§ Exercise brief:
Your reply should consist only of the lines from the one holding "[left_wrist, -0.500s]" to the last line of the data below, written out exactly and without pictures.

§ Supplied material:
-*-

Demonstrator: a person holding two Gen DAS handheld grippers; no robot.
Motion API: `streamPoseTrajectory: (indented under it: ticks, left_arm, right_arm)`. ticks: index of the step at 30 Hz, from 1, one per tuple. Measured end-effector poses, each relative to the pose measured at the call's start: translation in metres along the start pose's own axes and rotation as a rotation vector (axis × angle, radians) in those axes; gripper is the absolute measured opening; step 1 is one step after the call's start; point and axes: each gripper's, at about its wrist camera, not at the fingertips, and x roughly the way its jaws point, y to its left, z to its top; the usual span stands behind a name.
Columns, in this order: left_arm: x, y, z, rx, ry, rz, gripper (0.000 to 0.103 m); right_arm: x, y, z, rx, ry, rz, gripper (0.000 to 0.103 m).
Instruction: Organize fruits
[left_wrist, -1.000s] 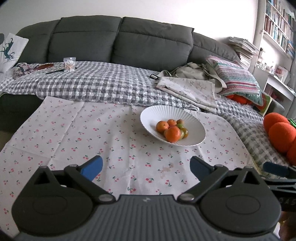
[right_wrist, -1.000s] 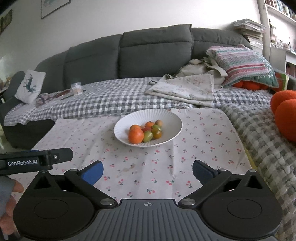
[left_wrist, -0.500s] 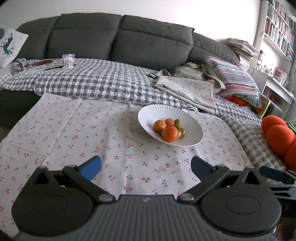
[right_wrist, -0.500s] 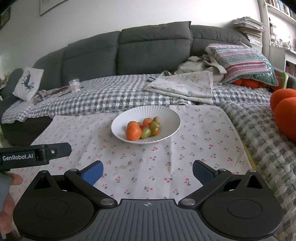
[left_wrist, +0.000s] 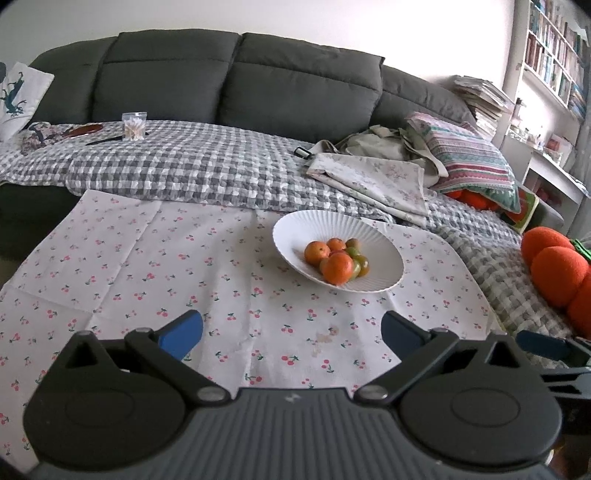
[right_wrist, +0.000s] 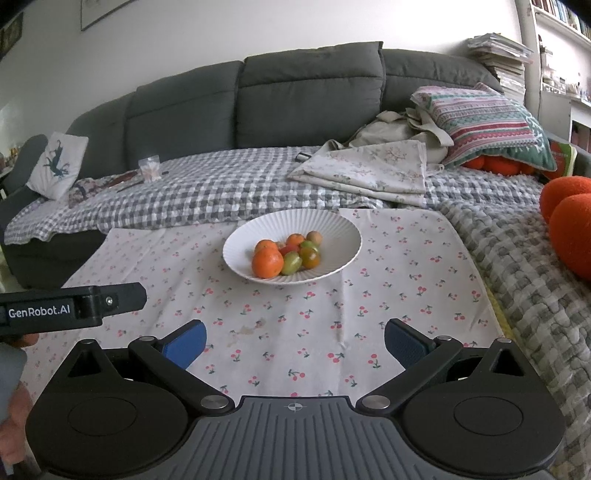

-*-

§ Answer to the exercise:
[left_wrist, -0.500s] 
[right_wrist, -0.500s] 
[left_wrist, +0.000s] 
[right_wrist, +0.000s] 

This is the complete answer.